Deviance Explained by Period and Cohort

In addition to the adjusted C-P Score, an additional measure is needed to fully characterize the contributions of period and cohort. The Deviance Explained by Period and Cohort is a value between 0% and 100%. It measures the strength of the period and cohort effects when added to the model with age alone or age and drift. Low values imply that very little effect in the age-period-cohort model is attributable to the cohort and/or period, which might suggest either small effects or lack of fit for the model. For example, the adjusted C-P score could be close to 0, and the Deviance Explained by Period and Cohort adjusted for age and drift could be small (meaning that neither cohort nor period effects are very curved) or close to a straight line. A small value of the Percent of Deviance Explained by Period and Cohort could also mean that the period or cohort effects do not fit the data well, i.e., there is lack of fit of the model due to a complex relationship, e.g. while obesity is a risk factor for breast cancer associated with birth cohorts, it is thought to increase breast cancer risk in post-menopausal but reduces risk in pre-menopausal women. This type of interaction between age and birth cohort factors is not included in the standard model and would cause lack of fit if changes in levels of obesity by birth cohort are a strong driver of trends.

The Deviance Explained when age alone is included (but not drift), captures the effects that can be attributable to period and cohort, as well as the effect of drift. If the trend is linear, then this is captured by drift, but the adjusted C-P Score is near 0. However, if drift is strong, then period and cohort are influencing trend, but it is just not possible to ascribe that contribution of one of the temporal factors.

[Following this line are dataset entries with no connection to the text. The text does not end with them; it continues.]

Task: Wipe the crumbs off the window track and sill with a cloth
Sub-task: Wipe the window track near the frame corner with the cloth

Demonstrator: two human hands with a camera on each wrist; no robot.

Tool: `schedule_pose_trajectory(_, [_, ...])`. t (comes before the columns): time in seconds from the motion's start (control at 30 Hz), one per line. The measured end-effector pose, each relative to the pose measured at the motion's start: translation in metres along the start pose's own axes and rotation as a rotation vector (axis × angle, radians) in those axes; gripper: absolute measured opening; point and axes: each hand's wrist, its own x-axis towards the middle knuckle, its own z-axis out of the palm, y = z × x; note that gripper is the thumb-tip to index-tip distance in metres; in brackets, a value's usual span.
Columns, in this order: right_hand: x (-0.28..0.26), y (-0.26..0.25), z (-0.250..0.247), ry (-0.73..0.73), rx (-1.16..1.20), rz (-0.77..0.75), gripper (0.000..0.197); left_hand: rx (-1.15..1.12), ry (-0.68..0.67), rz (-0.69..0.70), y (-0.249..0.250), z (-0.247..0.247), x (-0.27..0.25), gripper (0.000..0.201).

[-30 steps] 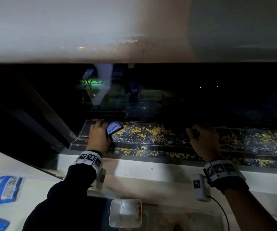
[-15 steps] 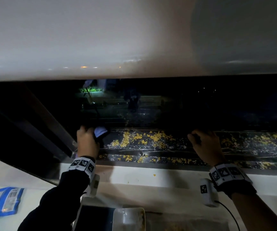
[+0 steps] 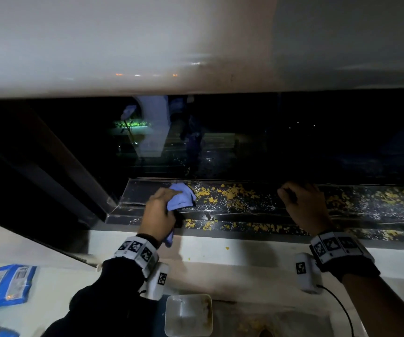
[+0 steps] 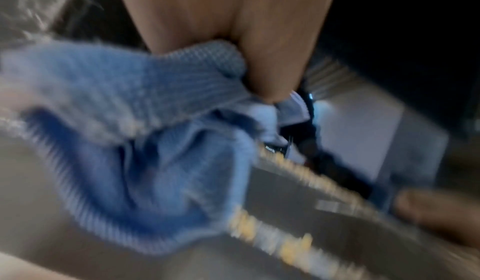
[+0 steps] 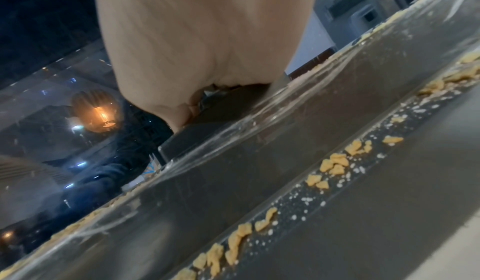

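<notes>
A blue cloth (image 3: 181, 198) is bunched in my left hand (image 3: 158, 212), which grips it and presses it onto the dark window track (image 3: 244, 212) near its left end. Yellow crumbs (image 3: 227, 194) lie thick just right of the cloth and in the nearer groove. The left wrist view is blurred, but the cloth (image 4: 145, 161) shows pinched under my fingers (image 4: 272, 38). My right hand (image 3: 300, 205) sits further right on the track. In the right wrist view its fingers (image 5: 202, 48) curl over the far rail, with crumbs (image 5: 335, 163) in the groove below. The white sill (image 3: 244, 249) carries a stray crumb or two.
The dark window glass (image 3: 269, 142) stands right behind the track and a slanted frame (image 3: 69, 171) closes its left end. Below the sill sits a small white container (image 3: 188, 314) with crumbs around it. Blue snack packets (image 3: 9, 285) lie at the lower left.
My left hand went to the track's left end, then slid back right with the cloth up to the crumbs. The right hand has stayed on the rail.
</notes>
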Motion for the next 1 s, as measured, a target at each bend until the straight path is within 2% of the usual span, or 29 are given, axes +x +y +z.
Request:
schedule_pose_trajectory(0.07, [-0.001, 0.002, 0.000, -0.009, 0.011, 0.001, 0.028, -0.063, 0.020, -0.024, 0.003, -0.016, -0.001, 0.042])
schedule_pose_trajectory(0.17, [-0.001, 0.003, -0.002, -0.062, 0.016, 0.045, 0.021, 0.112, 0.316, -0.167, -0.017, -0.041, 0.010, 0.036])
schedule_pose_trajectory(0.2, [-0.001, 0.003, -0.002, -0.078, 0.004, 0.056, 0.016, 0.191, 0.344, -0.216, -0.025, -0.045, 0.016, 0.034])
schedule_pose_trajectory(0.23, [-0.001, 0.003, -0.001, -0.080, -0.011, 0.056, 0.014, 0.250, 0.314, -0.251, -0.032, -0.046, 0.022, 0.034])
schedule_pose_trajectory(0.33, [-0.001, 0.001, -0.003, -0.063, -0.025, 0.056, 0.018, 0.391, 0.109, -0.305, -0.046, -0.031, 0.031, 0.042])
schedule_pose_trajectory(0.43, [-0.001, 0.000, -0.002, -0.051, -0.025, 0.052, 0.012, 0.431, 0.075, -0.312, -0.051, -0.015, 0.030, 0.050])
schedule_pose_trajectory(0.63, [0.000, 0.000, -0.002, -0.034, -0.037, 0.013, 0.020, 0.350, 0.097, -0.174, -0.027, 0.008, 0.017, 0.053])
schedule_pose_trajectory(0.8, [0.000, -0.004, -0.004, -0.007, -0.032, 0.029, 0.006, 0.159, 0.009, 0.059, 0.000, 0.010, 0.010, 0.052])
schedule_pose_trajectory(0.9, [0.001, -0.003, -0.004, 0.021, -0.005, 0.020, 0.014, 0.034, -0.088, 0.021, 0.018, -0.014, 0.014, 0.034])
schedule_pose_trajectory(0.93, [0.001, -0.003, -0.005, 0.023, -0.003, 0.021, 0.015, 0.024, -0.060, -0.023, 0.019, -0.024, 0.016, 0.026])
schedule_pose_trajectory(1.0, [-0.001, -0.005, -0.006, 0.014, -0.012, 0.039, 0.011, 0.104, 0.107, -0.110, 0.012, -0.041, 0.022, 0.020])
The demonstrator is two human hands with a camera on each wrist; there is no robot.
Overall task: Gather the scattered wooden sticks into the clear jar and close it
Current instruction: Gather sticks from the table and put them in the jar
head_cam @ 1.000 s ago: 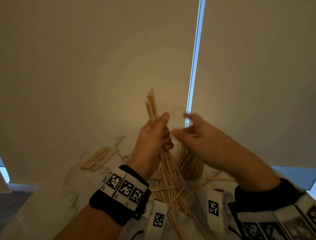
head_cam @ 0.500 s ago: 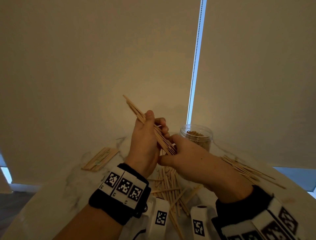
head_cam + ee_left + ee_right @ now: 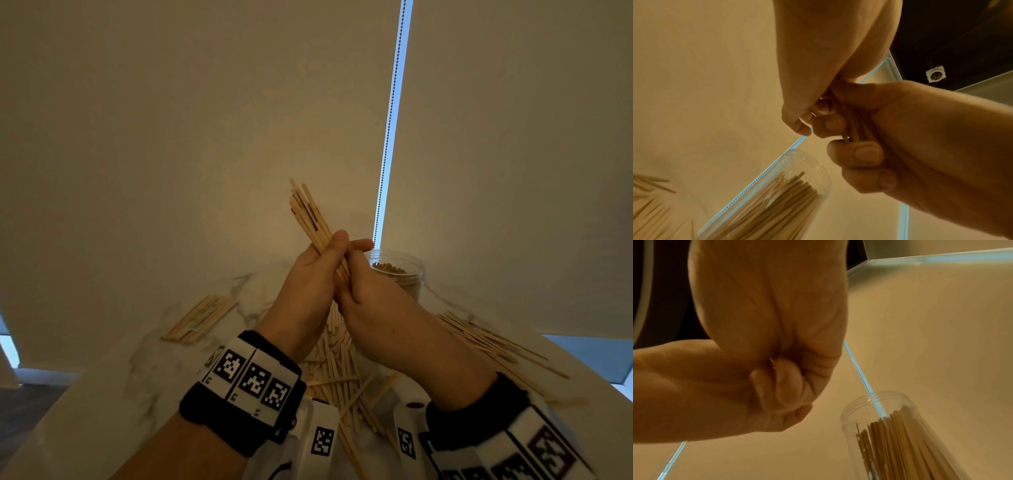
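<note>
Both hands hold one bundle of wooden sticks [image 3: 310, 216] above the table, its top fanning up and to the left. My left hand [image 3: 318, 270] grips it with the thumb across the front. My right hand [image 3: 359, 284] is pressed against the left and curls round the bundle's lower part; the left wrist view shows those fingers wrapped on the sticks [image 3: 854, 126]. Just behind and to the right of the hands stands the clear jar [image 3: 407, 270], open and part filled with upright sticks [image 3: 898, 434]. No lid is in view.
Loose sticks [image 3: 337, 373] lie crisscrossed on the white marbled table [image 3: 102, 370] under my wrists. Another spread of sticks [image 3: 489, 342] lies at the right, and a tidy flat bundle [image 3: 200, 318] at the left. A blind with a bead cord [image 3: 387, 154] hangs behind.
The bundle has swung from a steep left lean to nearer upright. My right hand has slid up against the left and closed round the bundle's lower part.
</note>
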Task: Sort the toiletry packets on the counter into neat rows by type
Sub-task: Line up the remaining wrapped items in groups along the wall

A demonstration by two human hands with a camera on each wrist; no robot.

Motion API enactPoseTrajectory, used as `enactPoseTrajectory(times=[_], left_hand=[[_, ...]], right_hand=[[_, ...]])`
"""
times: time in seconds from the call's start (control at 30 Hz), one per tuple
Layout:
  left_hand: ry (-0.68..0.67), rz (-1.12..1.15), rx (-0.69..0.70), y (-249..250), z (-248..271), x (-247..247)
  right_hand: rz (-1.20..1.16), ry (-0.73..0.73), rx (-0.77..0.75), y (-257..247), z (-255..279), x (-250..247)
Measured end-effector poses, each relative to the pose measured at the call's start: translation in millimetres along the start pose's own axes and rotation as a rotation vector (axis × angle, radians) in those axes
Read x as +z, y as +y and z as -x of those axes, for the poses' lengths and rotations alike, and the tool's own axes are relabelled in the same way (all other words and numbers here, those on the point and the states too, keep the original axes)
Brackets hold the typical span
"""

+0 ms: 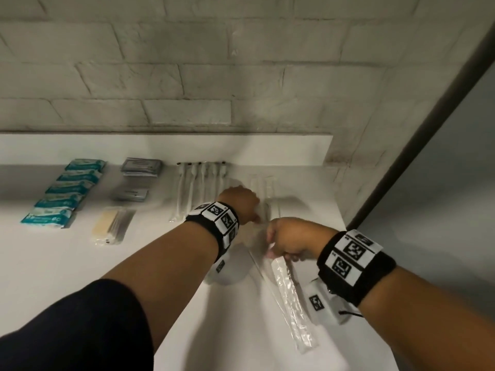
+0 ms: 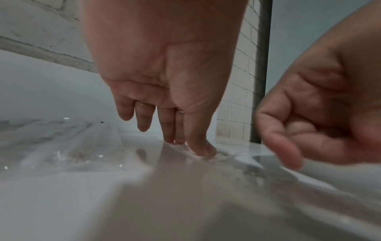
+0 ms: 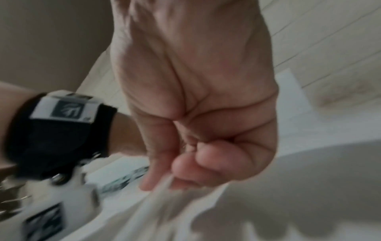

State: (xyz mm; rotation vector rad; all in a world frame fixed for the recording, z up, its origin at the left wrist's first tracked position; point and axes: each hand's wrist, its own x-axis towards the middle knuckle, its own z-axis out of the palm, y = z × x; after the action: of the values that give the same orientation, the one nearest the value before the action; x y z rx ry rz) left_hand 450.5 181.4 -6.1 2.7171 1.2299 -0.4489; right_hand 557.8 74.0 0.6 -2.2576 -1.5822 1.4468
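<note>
Head view: the long clear sleeve packet [image 1: 292, 298] was seen lying on the white desk [image 1: 80, 263] with its long axis running from about 11 o'clock, under the right hand [image 1: 290, 241], down to 5 o'clock near the desk's front edge. Its far end was pinched by the right hand, fingers curled in against the thumb; the right wrist view, though blurred, showed the same curled pinch on thin film. The left hand [image 1: 239, 200] was placed just beyond, at 11 o'clock from the right, with straight fingers pressed down on the clear packets [image 1: 263, 188] already laid there; the left wrist view showed the fingertips [image 2: 203, 149] flat on the plastic. The gathered row of like packets therefore lay at 12 o'clock from the held end, close by. The right hand was judged the nearer to carry it, the packet needing to be swung until its axis pointed toward 12 o'clock alongside the toothbrush row [image 1: 199, 183].
</note>
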Motion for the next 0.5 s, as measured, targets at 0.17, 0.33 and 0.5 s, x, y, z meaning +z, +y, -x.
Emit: enactPoseTrajectory(times=[0.17,0.33,0.5], left_hand=[[-0.009,0.02,-0.009,-3,-1,2],[0.003,0.072,-0.025,-7,-4,5],[-0.005,0.081,-0.028,-9,-9,9]], right_hand=[[-0.159,0.228,-0.118,12,20,-67],[-0.715,0.591,-0.127,30,31,-117],[-0.784,0.587,0.022,40,7,-82]])
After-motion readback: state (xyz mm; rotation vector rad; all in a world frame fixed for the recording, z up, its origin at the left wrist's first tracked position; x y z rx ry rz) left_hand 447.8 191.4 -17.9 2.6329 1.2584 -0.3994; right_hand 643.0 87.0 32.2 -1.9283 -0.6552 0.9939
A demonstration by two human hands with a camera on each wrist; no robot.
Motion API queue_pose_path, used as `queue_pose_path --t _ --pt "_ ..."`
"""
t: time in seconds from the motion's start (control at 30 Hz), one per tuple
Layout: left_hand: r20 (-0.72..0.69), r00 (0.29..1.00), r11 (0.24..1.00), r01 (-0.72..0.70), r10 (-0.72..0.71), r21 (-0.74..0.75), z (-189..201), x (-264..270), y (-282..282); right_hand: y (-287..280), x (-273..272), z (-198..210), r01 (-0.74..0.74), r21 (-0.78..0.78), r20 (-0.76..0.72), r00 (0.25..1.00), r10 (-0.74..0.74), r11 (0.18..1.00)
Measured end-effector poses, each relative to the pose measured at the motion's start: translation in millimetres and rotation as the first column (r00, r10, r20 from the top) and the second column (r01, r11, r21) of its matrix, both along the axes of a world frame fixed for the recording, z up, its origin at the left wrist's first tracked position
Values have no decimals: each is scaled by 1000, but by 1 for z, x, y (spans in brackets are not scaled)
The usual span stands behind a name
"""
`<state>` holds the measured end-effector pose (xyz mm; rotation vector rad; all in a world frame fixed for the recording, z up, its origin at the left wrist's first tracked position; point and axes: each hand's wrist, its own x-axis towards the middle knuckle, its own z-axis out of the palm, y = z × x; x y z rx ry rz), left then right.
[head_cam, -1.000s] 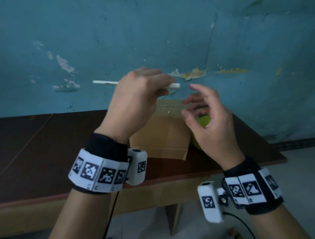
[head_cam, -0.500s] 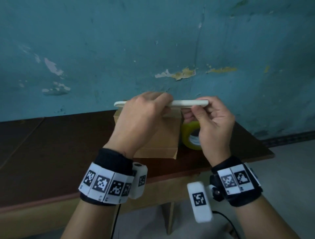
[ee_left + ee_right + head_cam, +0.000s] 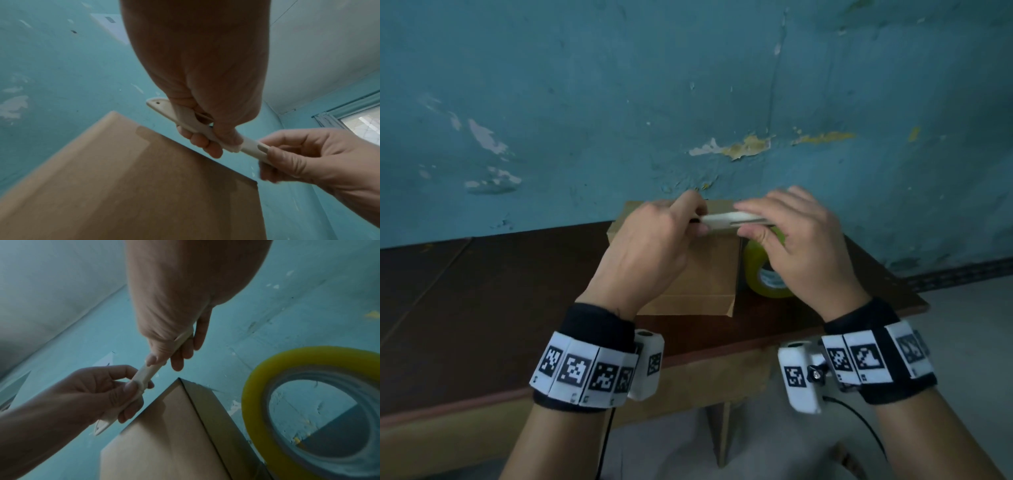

Statistically, the percent deviance explained by period and cohort is 100 x the ratio of the change in scaled deviance when both period and cohort are added to the model over the scaled deviance for the model with just age and drift.

C-P Score Comparison

A chart giving the adjusted C-P Score and it’s 95% confidence interval for incidence or mortality, sex (male, female, both sexes), and race (Black, White, both races) show how a specific cancer site compares to all other cancer sites. This graph helps put in perspective the strength of the cohort and period effects for each cancer site compared to others.